I get stuck in my dreams sometimes in history. Once, I was Roman, defending a building full of old statues that were gradually being covered with water. The burden of the past was immense. The Romans used to keep their family crest outside their homes, as a constant reminder of who they were.

Last night, I dreamed of both Sweden and Japan. Sweden felt like a congenial, comfortable place, well insulated from most of the pains of life felt in places like the United States. But it was gradually emptying. I saw a very nice mansion, that had held a zoo and many very interesting buildings, that had been abandoned. There was no one to live there.

Japan was being inundated with water. This of course echoes the very real tsunami most seem to have forgotten now outside Japan, but also echoes, I think, a cultural decline. The Japanese are disappearing. Their very rich and interesting culture is slowly vanishing into the undifferentiated mists of time now gone.

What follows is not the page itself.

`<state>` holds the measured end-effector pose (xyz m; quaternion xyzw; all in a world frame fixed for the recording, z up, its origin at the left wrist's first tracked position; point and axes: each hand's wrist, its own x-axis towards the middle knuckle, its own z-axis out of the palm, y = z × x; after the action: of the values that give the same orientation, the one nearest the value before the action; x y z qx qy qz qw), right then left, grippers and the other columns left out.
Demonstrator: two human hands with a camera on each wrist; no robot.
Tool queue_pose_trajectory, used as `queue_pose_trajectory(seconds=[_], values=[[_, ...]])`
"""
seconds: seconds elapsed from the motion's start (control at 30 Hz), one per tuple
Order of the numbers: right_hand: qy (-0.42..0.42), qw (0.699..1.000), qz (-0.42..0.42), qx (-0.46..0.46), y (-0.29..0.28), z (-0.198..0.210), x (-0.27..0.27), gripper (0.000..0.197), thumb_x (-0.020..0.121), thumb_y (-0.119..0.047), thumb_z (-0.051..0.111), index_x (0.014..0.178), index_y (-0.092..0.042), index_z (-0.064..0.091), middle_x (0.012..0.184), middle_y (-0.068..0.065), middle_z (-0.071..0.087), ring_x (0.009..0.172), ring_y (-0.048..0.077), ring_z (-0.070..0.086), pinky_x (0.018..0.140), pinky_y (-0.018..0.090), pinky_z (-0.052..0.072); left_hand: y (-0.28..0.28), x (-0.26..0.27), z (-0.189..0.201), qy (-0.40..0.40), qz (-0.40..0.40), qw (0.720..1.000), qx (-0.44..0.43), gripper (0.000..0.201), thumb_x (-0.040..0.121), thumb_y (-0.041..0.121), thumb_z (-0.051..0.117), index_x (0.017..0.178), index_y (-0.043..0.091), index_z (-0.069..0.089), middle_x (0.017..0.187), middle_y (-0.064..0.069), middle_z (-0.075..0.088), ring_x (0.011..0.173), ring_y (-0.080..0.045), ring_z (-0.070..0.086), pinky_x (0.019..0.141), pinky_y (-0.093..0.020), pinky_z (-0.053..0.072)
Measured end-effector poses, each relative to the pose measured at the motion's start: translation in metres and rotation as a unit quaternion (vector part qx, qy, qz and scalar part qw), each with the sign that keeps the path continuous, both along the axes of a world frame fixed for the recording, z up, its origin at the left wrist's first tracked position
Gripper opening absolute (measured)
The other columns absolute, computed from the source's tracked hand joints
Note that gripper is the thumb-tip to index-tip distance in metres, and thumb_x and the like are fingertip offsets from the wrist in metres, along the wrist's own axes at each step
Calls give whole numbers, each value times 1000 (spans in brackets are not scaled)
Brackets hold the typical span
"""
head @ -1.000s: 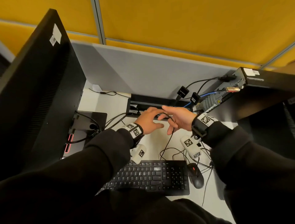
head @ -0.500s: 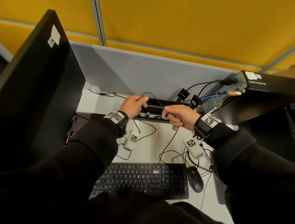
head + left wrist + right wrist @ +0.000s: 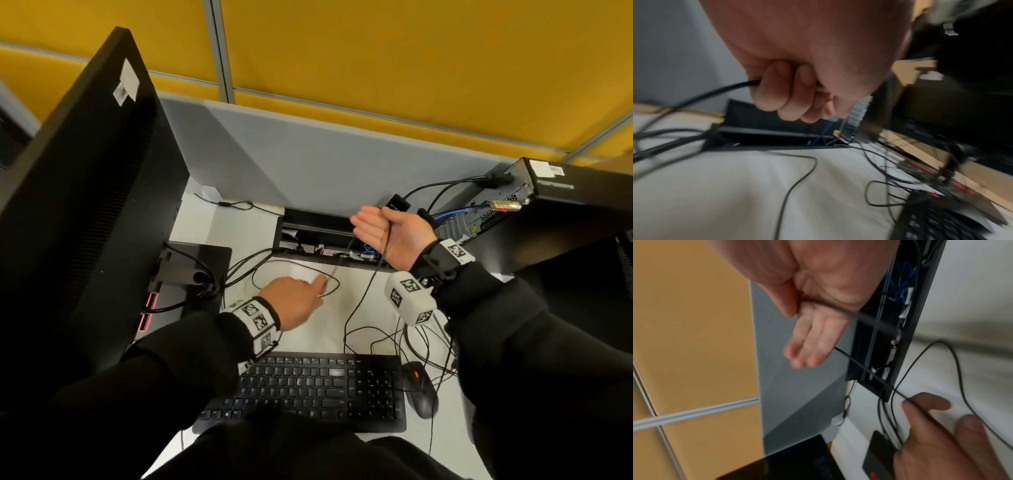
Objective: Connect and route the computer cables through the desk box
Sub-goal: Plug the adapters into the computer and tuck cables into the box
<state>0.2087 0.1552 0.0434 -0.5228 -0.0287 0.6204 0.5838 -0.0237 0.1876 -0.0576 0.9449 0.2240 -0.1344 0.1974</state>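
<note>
The black desk box [image 3: 308,219] [image 3: 764,116] [image 3: 925,305] is sunk into the white desk at the back, with its lid up and blue and black leads inside. A thin black cable [image 3: 363,298] [image 3: 715,92] [image 3: 865,369] runs between both hands. My left hand [image 3: 298,301] [image 3: 781,91] [image 3: 931,426] is low over the desk in front of the box, fingers curled round the cable. My right hand [image 3: 387,229] [image 3: 813,337] is palm up above the box's right end. Its fingers are stretched out, and its thumb holds the cable against the palm.
A big black monitor [image 3: 85,188] fills the left, seen from behind. A keyboard [image 3: 308,387] and mouse [image 3: 419,390] lie near me, with tangled leads [image 3: 411,342] beside them. A small computer [image 3: 548,205] stands at the right, and a grey partition [image 3: 308,164] behind.
My left hand has come back from the box towards me, drawing the cable over the desk. My right hand has turned palm up and spread its fingers.
</note>
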Motion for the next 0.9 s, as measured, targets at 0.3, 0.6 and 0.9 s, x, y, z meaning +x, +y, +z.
queue_pose_trajectory(seconds=[0.3, 0.6, 0.9], values=[[-206, 966, 155, -28, -27, -41, -48, 28, 107, -23, 47, 125, -13, 66, 80, 18, 66, 61, 31, 63, 68, 49, 60, 46, 52, 81, -180, 81, 975, -100, 11, 76, 36, 82, 78, 27, 75, 76, 13, 69, 73, -8, 62, 70, -29, 52], [-125, 965, 223, -56, -34, -28, -37, 44, 106, -38, 38, 65, -22, 40, 54, -4, 20, 45, 11, 11, 45, 25, 11, 58, 43, 51, -215, 199, 847, -443, 17, 88, 34, 79, 94, 18, 78, 63, 6, 55, 51, -9, 39, 49, -26, 32], [-72, 982, 173, 27, -31, -19, -45, 38, 109, -25, 40, 128, -3, 64, 52, 2, 29, 46, 19, 41, 72, 47, 61, 45, 30, 28, -297, 326, 678, -589, 37, 103, 46, 54, 80, 19, 61, 82, -4, 56, 49, -11, 30, 41, -21, 19]])
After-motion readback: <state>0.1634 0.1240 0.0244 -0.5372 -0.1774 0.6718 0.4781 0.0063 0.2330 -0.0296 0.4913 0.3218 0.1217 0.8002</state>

We always live in a burning moment of time, if we are living. The Present is eternal. It never tires or wears out. But WE do, as we attach ourselves to given forms/times.

As I see it, we are more or less condemned to dual identities in this world. We are spiritual beings, temporarily slowed down by the molasses in which we live, yet we feel the need to belong somewhere, in a society, in a family, in a place, in a time. But that form always passes; it must pass.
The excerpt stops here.